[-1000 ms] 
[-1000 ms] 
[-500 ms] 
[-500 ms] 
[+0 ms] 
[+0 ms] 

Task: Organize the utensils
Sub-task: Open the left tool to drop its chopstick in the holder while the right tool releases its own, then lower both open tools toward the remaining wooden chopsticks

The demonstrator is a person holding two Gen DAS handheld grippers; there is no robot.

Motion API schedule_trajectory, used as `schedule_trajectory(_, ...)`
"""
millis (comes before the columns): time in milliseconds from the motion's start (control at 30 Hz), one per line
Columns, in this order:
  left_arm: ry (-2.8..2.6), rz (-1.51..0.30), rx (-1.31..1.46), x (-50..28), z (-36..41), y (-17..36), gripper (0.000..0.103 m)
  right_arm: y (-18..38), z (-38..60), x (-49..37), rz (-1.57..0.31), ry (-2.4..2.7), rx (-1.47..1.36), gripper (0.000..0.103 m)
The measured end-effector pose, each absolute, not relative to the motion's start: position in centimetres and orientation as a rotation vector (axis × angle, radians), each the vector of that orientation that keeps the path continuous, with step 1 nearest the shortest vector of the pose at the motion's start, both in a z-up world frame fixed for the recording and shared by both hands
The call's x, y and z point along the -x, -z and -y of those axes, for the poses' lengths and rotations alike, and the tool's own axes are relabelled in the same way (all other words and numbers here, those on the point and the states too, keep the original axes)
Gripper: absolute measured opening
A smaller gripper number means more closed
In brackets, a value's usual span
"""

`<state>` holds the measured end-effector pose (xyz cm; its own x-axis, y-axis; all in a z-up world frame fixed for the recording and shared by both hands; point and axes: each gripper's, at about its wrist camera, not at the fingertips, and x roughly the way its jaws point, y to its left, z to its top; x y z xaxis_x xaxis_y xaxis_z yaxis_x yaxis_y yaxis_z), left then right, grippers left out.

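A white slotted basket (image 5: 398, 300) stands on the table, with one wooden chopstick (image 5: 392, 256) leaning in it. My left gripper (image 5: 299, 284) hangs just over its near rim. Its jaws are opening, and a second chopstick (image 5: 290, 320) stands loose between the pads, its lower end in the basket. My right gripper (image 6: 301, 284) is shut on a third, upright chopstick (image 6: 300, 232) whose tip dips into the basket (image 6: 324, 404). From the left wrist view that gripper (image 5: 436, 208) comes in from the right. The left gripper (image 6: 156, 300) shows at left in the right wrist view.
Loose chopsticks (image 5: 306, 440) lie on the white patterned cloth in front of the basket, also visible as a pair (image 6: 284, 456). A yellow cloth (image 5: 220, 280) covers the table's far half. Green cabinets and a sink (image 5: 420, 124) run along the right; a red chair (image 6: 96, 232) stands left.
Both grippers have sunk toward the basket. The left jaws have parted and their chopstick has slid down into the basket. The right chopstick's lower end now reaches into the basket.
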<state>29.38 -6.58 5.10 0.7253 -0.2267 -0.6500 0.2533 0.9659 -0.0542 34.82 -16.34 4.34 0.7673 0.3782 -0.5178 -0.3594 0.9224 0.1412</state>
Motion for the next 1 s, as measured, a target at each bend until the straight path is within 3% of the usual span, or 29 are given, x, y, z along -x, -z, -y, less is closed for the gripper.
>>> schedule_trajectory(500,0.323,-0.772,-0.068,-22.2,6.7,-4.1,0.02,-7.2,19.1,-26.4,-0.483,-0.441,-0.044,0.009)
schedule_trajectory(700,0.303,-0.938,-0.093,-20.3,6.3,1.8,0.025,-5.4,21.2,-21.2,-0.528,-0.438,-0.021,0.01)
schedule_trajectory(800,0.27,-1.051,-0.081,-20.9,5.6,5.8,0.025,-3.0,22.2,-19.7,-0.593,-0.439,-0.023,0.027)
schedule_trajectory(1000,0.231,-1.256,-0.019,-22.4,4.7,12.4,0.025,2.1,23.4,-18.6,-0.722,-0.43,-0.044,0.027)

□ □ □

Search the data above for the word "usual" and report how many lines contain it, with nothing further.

2